Problem to solve
Count all lines holding "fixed" in the data below and say the number, nothing more.

Supplied information
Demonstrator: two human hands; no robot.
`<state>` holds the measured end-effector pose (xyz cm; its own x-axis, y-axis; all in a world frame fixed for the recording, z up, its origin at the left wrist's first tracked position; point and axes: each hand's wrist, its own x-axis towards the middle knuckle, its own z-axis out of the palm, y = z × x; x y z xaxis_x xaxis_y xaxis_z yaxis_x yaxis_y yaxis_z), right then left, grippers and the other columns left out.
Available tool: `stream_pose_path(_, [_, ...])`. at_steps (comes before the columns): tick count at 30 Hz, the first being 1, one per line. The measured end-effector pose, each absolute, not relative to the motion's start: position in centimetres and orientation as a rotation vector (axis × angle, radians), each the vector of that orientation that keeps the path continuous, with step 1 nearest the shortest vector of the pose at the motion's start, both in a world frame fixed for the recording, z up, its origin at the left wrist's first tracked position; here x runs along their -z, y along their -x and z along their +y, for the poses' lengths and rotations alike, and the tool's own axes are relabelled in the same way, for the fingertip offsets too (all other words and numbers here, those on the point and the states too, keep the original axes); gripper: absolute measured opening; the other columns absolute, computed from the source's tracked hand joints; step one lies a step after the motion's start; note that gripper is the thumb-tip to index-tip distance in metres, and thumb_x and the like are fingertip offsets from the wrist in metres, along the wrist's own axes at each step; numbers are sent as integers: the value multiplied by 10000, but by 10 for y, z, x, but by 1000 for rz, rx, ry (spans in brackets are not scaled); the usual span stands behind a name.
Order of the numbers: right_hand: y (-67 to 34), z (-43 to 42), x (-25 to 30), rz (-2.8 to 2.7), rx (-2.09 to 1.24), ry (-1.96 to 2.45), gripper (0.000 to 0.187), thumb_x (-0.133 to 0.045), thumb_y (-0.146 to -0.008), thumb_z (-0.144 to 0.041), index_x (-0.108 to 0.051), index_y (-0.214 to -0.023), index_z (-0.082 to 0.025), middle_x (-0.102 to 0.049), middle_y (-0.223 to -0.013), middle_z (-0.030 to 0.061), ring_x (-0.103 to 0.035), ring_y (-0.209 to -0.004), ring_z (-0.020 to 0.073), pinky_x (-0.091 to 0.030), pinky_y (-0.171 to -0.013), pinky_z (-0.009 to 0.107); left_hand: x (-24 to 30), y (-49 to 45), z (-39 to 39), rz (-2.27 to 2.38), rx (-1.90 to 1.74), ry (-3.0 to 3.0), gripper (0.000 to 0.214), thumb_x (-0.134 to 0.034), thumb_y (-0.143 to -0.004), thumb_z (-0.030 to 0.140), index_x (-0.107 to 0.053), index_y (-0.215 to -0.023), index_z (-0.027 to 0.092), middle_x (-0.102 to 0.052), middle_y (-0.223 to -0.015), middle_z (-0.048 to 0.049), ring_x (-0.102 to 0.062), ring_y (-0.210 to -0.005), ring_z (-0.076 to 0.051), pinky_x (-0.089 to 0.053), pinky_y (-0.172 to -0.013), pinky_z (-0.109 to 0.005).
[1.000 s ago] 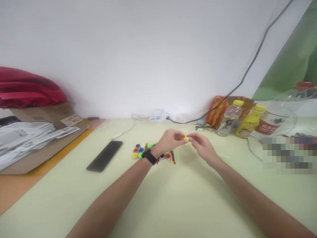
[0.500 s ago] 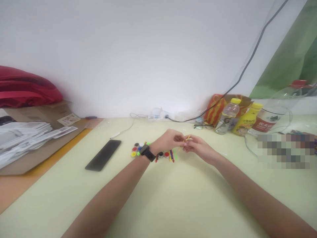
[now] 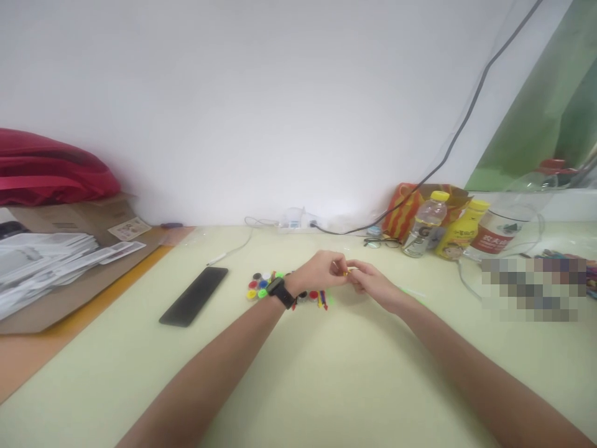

Exercise answer
2